- Leagues: Serbian League WABA League 2
- Founded: 2008; 18 years ago
- Arena: USC "Bobana Momčilović Veličković" (capacity: 4.500)
- Location: Bor, Serbia
- Team colors: Green and Black
- Head coach: Dejan Jakovljević

= KK Rudar 1903 =

Serbian basketball club

KK Rudar Bor 1903 (Кошаркашки клуб Рудар 1903, Basketball Club Rudar 1903) is a professional basketball club based in Bor, Serbia. They are currently competing in the Second Women's Basketball League of Serbia and WABA League 2.

== History ==

Rudar 1903 was founded in 2008 and from the very beginning developed both men's and women's basketball across all age groups. Since 2025, the club has been focused exclusively on women's teams. The club is a member of the Basketball Federation of Serbia, the Regional Basketball Federation of Eastern Serbia, and the Sports Association of the City of Bor. Since 2021, the club has competed in the Second Women's League of Serbia, the second-highest level of women's basketball in the country, while also running three younger competitive teams that play in the regional basketball federations of Eastern, Southern, and Central Serbia. The club officially has 319 licensed athletes and 6 licensed coaches, with 1 more currently in training.

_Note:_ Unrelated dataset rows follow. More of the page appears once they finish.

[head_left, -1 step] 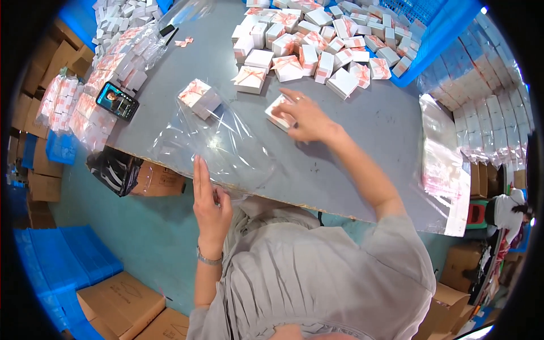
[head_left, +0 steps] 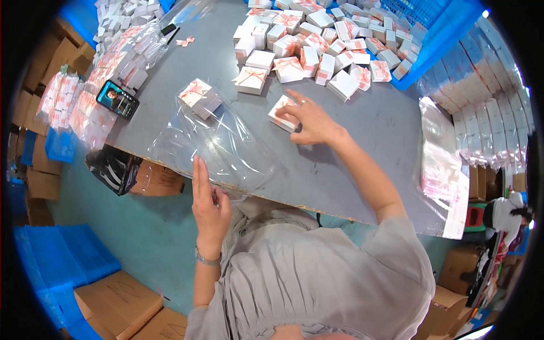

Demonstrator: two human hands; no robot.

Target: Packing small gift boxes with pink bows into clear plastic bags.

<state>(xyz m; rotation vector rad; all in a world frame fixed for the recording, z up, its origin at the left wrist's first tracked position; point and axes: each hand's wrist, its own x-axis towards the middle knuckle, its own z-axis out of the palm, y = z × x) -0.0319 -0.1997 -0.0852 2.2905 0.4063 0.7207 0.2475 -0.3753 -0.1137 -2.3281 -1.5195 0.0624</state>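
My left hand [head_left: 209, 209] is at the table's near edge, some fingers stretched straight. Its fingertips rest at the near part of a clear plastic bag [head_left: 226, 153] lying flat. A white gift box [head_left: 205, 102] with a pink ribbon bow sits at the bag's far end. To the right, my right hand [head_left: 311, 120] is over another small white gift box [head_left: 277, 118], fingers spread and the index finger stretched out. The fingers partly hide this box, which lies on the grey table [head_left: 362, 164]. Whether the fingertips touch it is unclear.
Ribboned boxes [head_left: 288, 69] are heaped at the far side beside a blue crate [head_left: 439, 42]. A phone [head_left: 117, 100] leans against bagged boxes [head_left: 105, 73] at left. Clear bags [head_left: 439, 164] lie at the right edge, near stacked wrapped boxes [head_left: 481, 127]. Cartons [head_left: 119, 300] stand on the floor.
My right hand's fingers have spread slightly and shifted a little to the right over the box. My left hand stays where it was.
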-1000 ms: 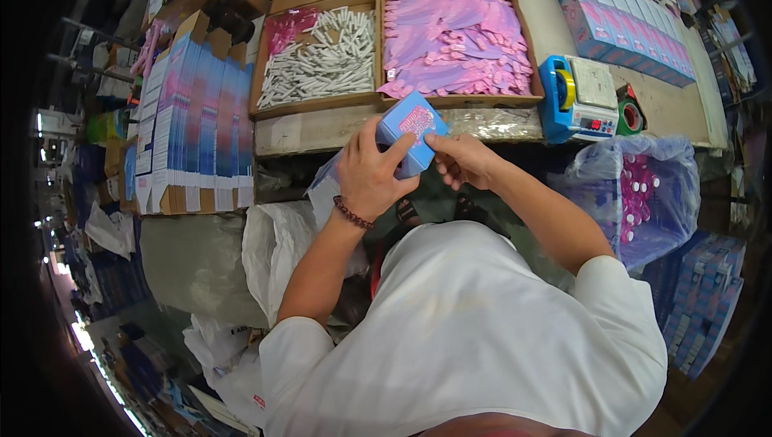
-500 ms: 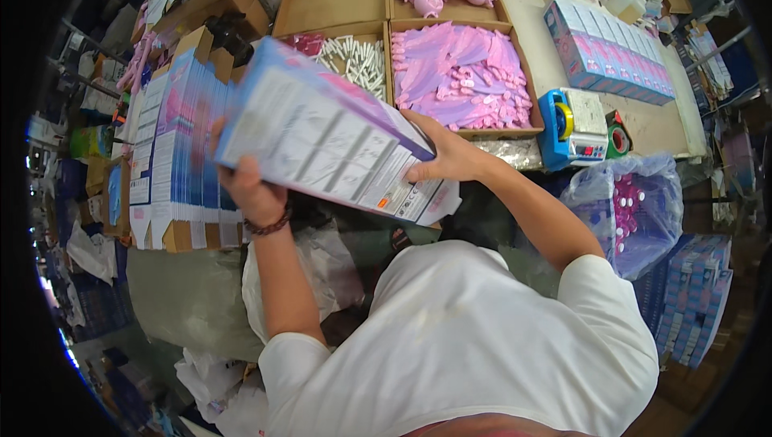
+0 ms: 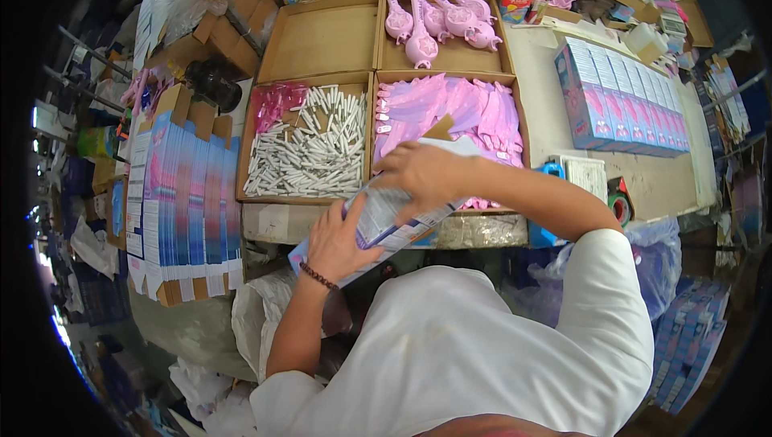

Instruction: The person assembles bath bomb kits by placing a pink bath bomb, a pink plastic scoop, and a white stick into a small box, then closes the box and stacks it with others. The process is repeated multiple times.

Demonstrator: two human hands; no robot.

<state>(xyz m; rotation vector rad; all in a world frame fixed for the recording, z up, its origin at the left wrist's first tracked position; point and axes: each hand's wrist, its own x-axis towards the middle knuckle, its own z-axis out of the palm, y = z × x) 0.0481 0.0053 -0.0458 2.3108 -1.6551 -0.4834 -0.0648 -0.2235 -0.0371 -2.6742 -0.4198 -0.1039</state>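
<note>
A blue and white cardboard box (image 3: pixel 388 213) slants over the table's front edge, its far end pointing up to the right. My left hand (image 3: pixel 343 242), with a beaded bracelet at the wrist, grips the lower left end, thumb on one side and fingers along the face. Across the upper end lies my right hand (image 3: pixel 425 178), its bent fingers holding the box's sides. A flap (image 3: pixel 460 146) stands out past that hand, partly over the tray of pink and purple pieces (image 3: pixel 414 107). My hands hide much of the box's printed face.
To the left stands a tightly packed row of flat cartons (image 3: pixel 189 204). White sticks (image 3: pixel 314 151) fill a cardboard tray; pink wands (image 3: pixel 420 43) lie in another behind. Finished-looking boxes (image 3: pixel 619 103) line the right, near a tape dispenser (image 3: pixel 583 176) and a plastic-lined bin (image 3: pixel 655 256).
The box has come down and rightward, from broadside at the left to a slant before the trays. My right hand has shifted onto its upper end, and the flap there now sticks up.
</note>
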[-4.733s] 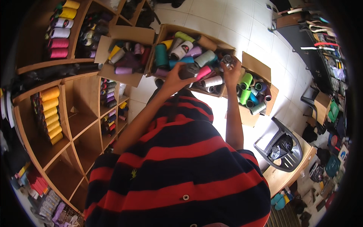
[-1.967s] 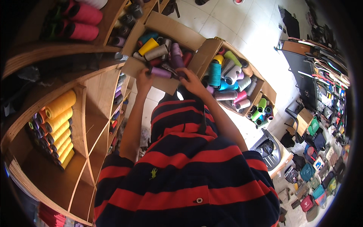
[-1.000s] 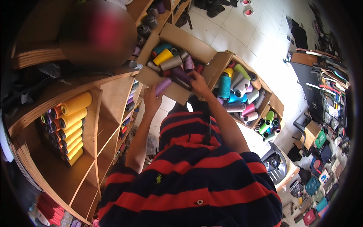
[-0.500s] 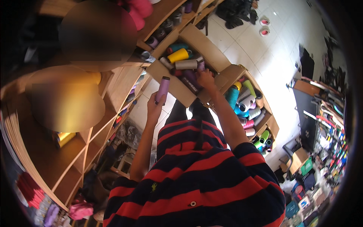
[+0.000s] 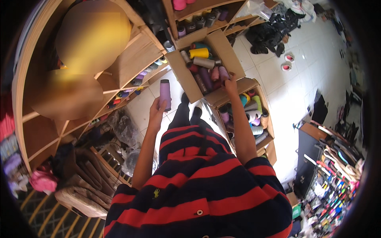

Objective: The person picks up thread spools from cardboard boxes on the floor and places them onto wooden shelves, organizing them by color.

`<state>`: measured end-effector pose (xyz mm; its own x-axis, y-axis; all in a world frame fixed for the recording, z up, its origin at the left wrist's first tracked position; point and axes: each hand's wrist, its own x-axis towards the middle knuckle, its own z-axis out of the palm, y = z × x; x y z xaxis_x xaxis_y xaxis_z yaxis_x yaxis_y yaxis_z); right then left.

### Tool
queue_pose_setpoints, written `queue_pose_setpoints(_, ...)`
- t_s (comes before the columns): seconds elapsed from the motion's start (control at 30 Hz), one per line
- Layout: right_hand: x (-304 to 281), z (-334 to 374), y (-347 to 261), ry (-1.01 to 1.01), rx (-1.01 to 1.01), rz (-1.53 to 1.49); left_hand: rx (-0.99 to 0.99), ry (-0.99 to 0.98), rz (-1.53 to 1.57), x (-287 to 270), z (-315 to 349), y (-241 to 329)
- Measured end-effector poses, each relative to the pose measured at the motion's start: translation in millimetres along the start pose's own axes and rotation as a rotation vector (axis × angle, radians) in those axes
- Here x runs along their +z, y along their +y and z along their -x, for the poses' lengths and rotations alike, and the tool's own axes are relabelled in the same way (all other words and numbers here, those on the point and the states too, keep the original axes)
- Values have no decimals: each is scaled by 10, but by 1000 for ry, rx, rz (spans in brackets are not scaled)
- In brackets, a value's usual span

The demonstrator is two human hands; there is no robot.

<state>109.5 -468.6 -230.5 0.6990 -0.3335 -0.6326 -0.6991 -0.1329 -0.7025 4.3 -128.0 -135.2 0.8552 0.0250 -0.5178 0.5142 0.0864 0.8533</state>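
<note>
Left hand (image 5: 156, 114) holds one lilac spool (image 5: 164, 94) outside the twelve-o'clock box (image 5: 186, 78); more spools (image 5: 204, 62) lie inside, right hand (image 5: 231, 83) touching one, grip unclear.

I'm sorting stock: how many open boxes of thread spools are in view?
2 show clearly: one box at the right hand, and a second box beside it, partly behind the right forearm. Cardboard at the second's lower end may be another, mostly hidden.
</note>
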Motion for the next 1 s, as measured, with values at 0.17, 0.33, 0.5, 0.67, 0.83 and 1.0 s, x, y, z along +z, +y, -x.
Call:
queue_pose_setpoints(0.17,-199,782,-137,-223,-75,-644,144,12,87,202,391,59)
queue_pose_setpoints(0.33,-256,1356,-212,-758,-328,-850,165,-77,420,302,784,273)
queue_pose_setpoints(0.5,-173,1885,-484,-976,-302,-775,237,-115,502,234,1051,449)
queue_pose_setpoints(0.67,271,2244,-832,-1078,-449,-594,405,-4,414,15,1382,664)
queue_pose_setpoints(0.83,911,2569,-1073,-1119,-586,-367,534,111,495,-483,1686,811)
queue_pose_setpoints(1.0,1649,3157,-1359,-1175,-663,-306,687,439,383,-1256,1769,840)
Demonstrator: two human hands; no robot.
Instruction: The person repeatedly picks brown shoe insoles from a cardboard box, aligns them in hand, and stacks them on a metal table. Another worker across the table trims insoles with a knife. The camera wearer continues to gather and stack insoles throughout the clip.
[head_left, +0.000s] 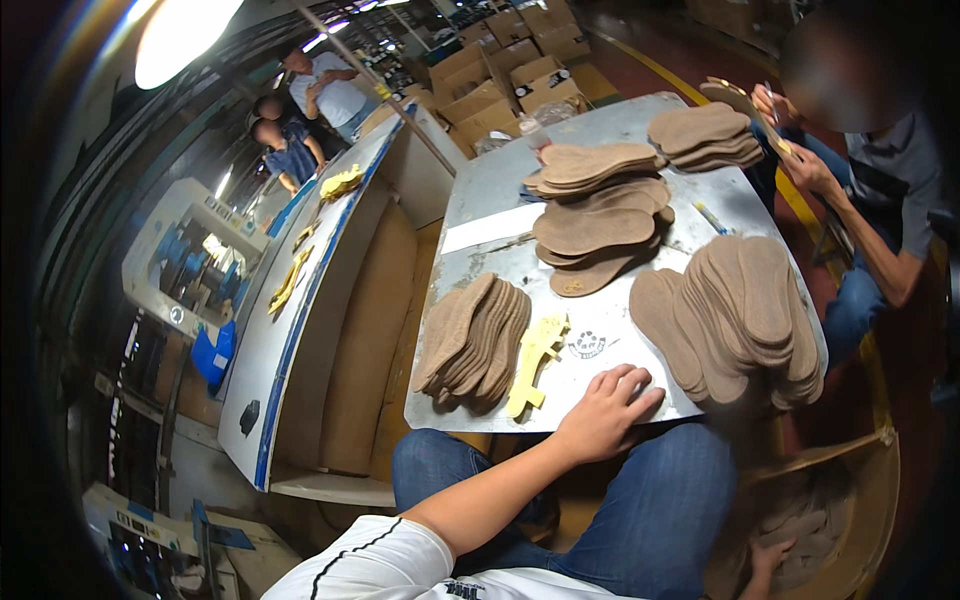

It also has a sports manager and four basketball instructors working with younger age groups. Since 2026 Rudar 1903 is competing in regional WABA League 2.

==Notable Achievements==

In the 2020/21 season, the club earned promotion to the Second Women's League, where it has remained a stable and competitive team ever since. One of the standout players has been captain Marija Cvijović — the team's leading player and the league's top scorer in the 2023/24 season, while in the 2024/25 and 2025/26 seasons she finished as the second-best scorer in the league. She was also named the second-best female athlete of the City of Bor in both 2024 and 2025.